4.1 Summary of Results
I have shown that a modular Elman recurrent neural network can be
trained to analyze complex English sentences which are presented to it
one word at a time: the words were presented on the input layer by means
of a semantic and orthographic representation, whereas the units on the
output layer represented linguistic properties of sentences (mood) and
clauses (status, type, infinity, voice, and polarity). A context-free
grammar was used to generate the training and test corpora of 4,000
sentences (with a maximum length of 20 words). Training was done with
the backpropagation algorithm, until the network gave the correct
response to about 95% of the input patterns. Generalization to other
patterns generated by the context-free grammar was very good at about
93%.
Some of the more noteworthy conclusions reached along the way were:
- Increasing the tolerance for calculating what counts as an error
to values higher than 0.1 (even 0.5) hardly improved the performance
ratings of the network, which shows that the network mastered its task
very well.
- Mood: Overall performance was more than 95%. There were
noticeably more missed errors for imperative sentences than for
indicative or interrogative sentences, primarily as the result of the
lower frequency of imperatives in the training corpus.
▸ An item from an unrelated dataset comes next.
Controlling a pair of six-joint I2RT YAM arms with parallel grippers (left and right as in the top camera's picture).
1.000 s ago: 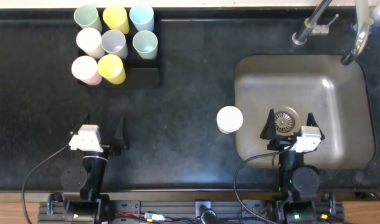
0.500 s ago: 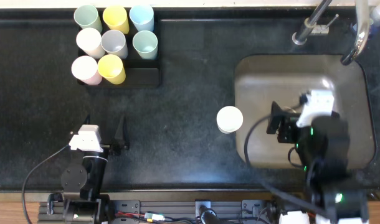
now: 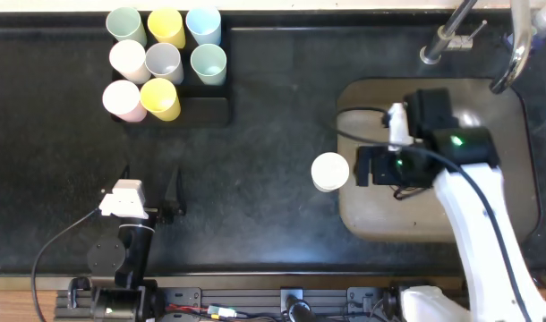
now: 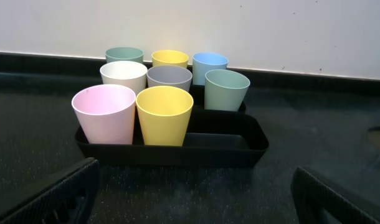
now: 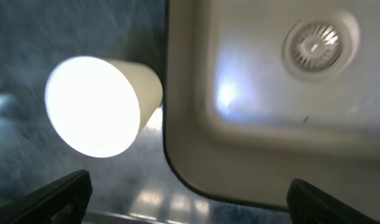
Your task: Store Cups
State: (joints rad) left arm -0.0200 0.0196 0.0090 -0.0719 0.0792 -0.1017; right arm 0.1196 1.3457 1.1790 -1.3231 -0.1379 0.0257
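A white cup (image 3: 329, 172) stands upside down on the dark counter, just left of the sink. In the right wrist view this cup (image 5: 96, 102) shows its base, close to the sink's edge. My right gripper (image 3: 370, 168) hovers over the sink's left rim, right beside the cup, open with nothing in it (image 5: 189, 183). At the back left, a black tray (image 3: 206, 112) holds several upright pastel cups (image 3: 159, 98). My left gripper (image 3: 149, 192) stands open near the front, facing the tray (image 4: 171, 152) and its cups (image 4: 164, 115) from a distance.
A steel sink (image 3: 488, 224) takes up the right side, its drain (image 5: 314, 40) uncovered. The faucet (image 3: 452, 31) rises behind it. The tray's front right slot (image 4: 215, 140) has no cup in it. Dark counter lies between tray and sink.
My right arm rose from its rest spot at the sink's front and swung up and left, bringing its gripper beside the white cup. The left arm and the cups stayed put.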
- ID + Status: Overall performance was more than 95%, though the
network did not see enough sentences with more than three clauses in the
training corpus to learn to correctly classify fourth (or fifth)
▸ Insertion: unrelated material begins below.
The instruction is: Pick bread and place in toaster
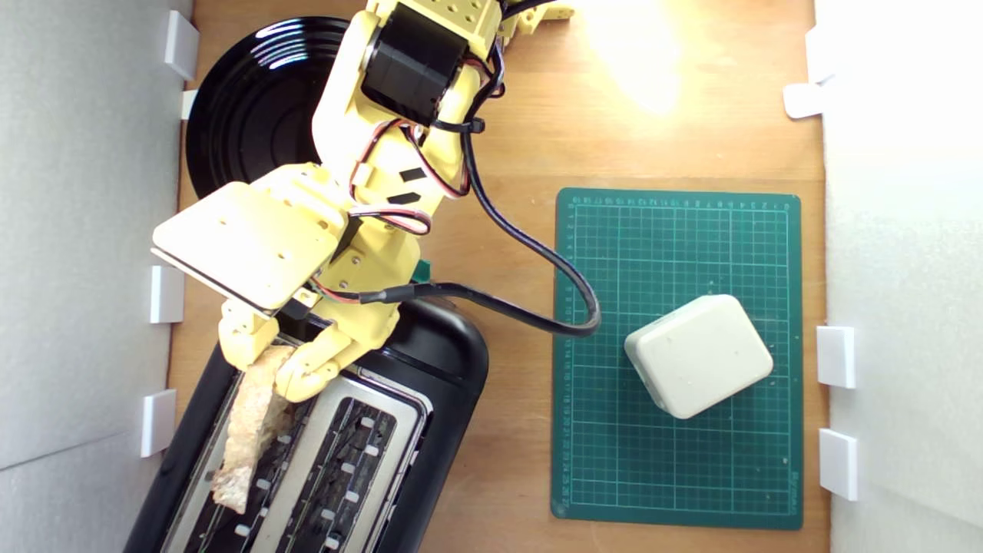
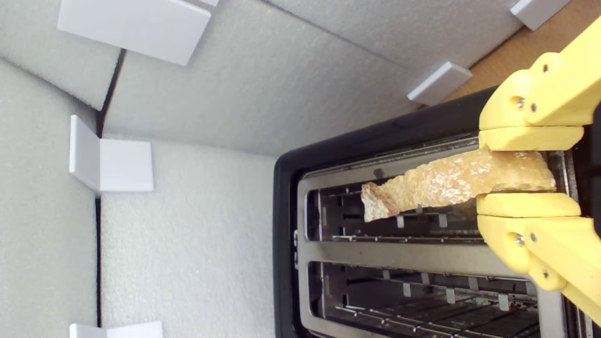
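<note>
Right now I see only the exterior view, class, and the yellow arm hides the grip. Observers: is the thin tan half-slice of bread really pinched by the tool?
Observer: Yes. The wrist view shows both yellow fingers pressed flat on the thin tan half-slice of bread; the tool is shut on it.
Operator: Is it lined up with a slot?
Observer: It runs lengthwise over the slot nearer the white foam wall of the black two-slot toaster, above the wire guides.
Operator: Any room beyond its free end?
Observer: Yes, the slot stays open past the tip to its end, which your view crops.
</note>
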You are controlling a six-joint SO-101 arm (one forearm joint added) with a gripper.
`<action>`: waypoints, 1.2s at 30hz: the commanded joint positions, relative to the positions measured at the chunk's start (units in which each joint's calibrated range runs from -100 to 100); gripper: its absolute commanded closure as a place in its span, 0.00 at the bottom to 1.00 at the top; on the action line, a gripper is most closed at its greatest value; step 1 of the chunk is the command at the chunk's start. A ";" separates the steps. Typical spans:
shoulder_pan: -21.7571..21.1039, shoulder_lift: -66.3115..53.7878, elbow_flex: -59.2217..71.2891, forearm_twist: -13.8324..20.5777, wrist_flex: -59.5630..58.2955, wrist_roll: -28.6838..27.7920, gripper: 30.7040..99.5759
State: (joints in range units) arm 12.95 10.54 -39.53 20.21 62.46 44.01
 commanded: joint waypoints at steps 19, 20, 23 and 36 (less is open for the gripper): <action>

clauses. The matrix clause level became the default for the Status
unit.
- Clausal Type: Overall performance was more than 95%. Most of the
errors were caused by interference from the two most frequent clausal
types (declarative clauses, and WH-Questions) with the classification of
the other types, especially orders and complement clauses.
- Infinity, Voice, Polarity: While the infinity classification was
near perfect; the apparently bad scores for the other two units could be
explained by the fact that the network was asked to classify inputs even
when it had not seen enough evidence to make a sound decision.
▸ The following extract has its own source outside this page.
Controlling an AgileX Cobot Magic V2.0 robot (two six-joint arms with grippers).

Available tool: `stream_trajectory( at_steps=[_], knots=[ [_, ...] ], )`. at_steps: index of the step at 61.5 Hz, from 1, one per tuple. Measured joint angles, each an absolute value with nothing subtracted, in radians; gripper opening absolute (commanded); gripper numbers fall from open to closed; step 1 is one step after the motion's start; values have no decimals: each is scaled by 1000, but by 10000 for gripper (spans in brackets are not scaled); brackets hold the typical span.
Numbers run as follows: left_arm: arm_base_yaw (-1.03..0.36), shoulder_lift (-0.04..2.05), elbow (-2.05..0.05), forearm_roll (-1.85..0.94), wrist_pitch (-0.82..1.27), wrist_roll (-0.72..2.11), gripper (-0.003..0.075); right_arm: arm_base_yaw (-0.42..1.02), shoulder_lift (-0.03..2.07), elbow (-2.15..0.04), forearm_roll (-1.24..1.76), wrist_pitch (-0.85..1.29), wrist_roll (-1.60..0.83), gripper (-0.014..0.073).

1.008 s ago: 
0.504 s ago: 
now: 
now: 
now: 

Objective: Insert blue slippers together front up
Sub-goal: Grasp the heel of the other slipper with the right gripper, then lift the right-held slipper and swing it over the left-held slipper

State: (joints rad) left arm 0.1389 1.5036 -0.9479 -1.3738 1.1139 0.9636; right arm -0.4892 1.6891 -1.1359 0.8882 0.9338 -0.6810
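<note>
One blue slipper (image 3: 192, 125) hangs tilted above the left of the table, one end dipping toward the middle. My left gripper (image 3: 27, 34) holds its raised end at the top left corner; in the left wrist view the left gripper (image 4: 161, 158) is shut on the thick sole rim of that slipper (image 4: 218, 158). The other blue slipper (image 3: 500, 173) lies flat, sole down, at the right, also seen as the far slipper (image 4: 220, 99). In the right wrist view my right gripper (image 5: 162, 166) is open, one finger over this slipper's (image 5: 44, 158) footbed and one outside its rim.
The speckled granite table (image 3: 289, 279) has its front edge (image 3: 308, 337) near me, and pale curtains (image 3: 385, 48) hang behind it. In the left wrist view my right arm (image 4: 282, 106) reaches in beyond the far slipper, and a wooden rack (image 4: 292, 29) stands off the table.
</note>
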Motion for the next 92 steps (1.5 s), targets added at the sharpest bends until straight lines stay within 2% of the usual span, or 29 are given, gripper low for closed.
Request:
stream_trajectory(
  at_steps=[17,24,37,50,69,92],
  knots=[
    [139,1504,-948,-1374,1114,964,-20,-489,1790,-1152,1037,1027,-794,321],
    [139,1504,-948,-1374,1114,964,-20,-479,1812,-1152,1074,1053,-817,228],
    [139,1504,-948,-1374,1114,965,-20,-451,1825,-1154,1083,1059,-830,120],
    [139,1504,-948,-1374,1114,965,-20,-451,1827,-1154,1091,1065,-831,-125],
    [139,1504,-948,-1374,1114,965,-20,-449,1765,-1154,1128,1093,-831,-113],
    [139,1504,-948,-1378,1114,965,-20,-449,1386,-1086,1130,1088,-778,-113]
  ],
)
- Generalization: While the network had no problems analyzing
sentences of far greater length than it had ever seen in the training
corpus, its performance on multiple embedded relative clauses turned out
to be fairly poor. On the other hand, the network had little problems
with clauses in which words had either been omitted or doubled, and also
processed clauses containing unknown words very well -- effectively
using the clausal context to interpret the new word. As for the natural
language samples, the network was able to analyze most simple sentences
correctly, but the combination of construction types and words which it
did not know led to great confusion.
- Disambiguation: The network had no trouble keeping forms apart
which were related to more than one clausal type: e.g. 'that'
could appear as a determiner in any type of clause, as the introducer of
a complement clause, and as a relative pronoun at the start of a
relative clause.
The results of the experiments were:
- Modularity: The network benefits from its modular architecture,
because a similar network in which orthography and semantics were not
kept apart initially clearly performed worse;
- Training Corpus Size: The score of the network improved as the
training corpus increased in size -- a larger training corpus would likely
have led to even better results;
- Orthography vs Semantics: A network used to receiving semantic
information is affected severely when this semantic input is taken away.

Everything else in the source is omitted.